Web-LLM

Question

Web-LLM

pacoccino opened this issue 6 months ago · comments

Pacien B commented 6 months ago

What about using Web-LLM instead of running an ollama server ?

https://github.com/mlc-ai/web-llm

Runs models in the browser via WASM/WebGPU

Jacob Lee · Answer 1 · Tue Mar 12 2024 00:59:32 GMT+0800 (China Standard Time)

Would be sweet! I tried with it initially but had some technical issues around caching - plus initial load time was pretty rough.

Would love to revisit though now especially now that stuff like Gemma is making waves.

Pacien B · Answer 2 · Tue Mar 12 2024 01:23:53 GMT+0800 (China Standard Time)

I've done a small experiment creating a chrome extension that hosts and run local models: https://github.com/pacoccino/ai-mask

What issues did you face with web-llm ? I'll try forking your app and make it work with the extension

Jacob Lee · Answer 3 · Tue Mar 12 2024 15:28:00 GMT+0800 (China Standard Time)

Oh neat!! Had intended to try the same actually. Will check it out.

It was ~8 months ago now but it had to do with lack of caching/docs on how to set it up. Every time I refreshed the app it would redownload a model until my computer ran out of memory.

Pacien B · Answer 4 · Tue Mar 12 2024 16:04:21 GMT+0800 (China Standard Time)

I've drafted a PR just to show it works: #16

It works great through I got some technical issues with the web worker. Caching works and the extension store the models once for any app that needs them !

AI-mask is an experiment, I'd like to know what you think about it and if it could be interesting to push it forward 🤔

Jacob Lee · Answer 5 · Mon Mar 18 2024 06:11:35 GMT+0800 (China Standard Time)

Added separately! Thank you for the issue!

Re: AI-mask - I have been meaning to try building something similar myself for a long time now, and I think WebLLM is getting good enough where it's useful.

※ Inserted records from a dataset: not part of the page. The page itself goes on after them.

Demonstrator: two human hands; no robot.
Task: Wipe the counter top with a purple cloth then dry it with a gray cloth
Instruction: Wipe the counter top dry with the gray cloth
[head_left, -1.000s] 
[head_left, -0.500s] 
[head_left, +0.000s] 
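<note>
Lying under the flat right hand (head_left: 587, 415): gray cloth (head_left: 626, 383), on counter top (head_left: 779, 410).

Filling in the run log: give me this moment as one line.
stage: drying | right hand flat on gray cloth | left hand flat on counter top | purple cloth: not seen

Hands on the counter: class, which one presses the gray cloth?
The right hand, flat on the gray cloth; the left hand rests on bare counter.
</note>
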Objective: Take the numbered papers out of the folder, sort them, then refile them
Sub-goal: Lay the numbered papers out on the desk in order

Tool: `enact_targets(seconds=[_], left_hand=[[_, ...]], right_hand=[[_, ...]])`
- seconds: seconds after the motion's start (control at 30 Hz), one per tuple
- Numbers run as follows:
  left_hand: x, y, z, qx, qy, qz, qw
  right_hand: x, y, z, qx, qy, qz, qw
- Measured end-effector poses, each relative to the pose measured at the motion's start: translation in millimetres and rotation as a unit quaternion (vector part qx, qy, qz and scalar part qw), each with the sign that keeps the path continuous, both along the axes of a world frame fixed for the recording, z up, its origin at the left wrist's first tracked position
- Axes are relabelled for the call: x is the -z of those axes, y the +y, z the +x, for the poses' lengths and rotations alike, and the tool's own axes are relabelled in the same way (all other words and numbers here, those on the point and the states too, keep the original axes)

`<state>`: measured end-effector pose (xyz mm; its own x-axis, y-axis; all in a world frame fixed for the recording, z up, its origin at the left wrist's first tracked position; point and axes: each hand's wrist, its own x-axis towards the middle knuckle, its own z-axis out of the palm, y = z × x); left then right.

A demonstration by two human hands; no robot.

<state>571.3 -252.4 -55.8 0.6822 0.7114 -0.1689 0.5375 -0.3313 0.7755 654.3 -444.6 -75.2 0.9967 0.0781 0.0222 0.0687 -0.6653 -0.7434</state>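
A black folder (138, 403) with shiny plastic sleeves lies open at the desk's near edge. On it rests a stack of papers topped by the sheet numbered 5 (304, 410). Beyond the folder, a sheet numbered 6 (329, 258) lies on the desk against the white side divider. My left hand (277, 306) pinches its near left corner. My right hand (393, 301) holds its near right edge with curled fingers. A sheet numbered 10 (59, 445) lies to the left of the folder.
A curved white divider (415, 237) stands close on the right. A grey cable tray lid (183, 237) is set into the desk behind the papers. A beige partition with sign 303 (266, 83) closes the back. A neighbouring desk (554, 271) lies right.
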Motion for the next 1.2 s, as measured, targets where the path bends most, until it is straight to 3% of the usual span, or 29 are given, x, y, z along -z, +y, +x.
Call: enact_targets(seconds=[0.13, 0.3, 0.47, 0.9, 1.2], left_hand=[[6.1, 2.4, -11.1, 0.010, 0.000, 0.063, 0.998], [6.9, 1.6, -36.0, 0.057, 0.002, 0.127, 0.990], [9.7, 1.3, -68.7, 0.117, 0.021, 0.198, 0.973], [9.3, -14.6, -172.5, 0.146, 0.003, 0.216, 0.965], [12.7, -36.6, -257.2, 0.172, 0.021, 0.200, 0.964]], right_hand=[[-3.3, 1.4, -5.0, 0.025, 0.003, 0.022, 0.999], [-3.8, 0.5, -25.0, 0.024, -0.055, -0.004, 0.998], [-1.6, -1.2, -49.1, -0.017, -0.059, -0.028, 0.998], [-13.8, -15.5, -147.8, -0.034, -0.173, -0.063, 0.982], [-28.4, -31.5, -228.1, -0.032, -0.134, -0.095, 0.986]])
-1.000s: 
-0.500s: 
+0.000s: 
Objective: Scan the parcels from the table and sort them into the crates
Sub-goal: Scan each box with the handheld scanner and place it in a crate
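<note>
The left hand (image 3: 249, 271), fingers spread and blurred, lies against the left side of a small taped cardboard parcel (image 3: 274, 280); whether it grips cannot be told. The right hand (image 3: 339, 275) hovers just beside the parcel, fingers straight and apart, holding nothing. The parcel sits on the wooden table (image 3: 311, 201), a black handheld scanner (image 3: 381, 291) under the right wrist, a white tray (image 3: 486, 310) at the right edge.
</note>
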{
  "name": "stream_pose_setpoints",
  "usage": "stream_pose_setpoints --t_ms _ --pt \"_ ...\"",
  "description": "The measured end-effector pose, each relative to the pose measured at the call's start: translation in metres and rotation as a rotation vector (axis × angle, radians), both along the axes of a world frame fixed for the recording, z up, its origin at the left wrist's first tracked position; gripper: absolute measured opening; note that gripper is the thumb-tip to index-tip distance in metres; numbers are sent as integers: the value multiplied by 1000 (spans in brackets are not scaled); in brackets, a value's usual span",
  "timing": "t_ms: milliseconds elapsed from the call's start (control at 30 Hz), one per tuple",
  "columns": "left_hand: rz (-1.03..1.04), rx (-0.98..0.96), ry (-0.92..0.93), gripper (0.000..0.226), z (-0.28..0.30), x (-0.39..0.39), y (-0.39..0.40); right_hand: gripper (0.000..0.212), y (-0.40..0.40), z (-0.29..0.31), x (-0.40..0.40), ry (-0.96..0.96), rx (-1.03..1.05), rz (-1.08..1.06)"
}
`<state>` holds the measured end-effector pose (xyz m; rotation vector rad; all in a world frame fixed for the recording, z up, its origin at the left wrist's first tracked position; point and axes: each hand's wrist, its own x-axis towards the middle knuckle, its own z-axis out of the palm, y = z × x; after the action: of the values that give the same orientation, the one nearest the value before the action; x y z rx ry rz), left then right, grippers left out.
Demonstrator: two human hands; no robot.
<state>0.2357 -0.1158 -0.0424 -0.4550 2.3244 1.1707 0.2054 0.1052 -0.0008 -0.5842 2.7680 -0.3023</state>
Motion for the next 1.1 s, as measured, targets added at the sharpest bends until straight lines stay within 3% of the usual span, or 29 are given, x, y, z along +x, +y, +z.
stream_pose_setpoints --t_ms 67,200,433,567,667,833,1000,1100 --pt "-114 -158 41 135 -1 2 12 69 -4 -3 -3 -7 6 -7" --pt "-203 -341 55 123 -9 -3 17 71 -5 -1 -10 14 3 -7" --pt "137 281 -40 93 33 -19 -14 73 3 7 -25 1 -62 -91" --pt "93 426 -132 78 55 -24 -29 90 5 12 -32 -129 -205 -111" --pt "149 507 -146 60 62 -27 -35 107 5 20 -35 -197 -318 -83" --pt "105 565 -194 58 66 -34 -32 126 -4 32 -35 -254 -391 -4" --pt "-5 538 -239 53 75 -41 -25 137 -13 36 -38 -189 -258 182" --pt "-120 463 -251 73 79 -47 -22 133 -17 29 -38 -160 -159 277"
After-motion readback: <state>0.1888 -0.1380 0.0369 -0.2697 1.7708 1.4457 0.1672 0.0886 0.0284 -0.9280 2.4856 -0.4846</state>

My thought would be to basically expose the equivalent of a LangServe endpoint in the Chrome extension:

https://github.com/langchain-ai/langserve

So then a web developer could use a remote runnable to build chains with the familiar invoke/batch/stream/streamLog API in LangChain.js:

https://js.langchain.com/docs/ecosystem/langserve

I don't expect you to add this to AI-mask but would definitely encourage you to keep it up! I think there's really something there.

Pacien B · Answer 6 · Fri Mar 22 2024 19:01:59 GMT+0800 (China Standard Time)

I've open a new PR #19 with better support for AI-Mask.

@jacoblee93 About your thought exposing an equivalent of Langserve endpoint from a chrome extension, could you elaborate ? What would be the difference for a web dev between using a Remote Runnable and a lib like ChatAIMask I'm using now ?

Jacob Lee · Answer 7 · Sat Mar 23 2024 00:42:13 GMT+0800 (China Standard Time)

Ah cool! Will try to take a look this weekend.

In general, it'd allow for some common operations we've seen folks want when building with LangChain. But actually now that I think about it the only important one beyond simple .invoke is .stream since this would just make the model available!

By implementing the web client to an extension (like I think you've done with ChatAIMask?) as a runnable you'd basically be able to swap out e.g. ChatOpenAI for ChatAIMask and build things like this completely locally:

https://js.langchain.com/docs/use_cases/question_answering/

But yeah I think you are right in that the full LangServe suite is not necessary. Looking forward to digging in!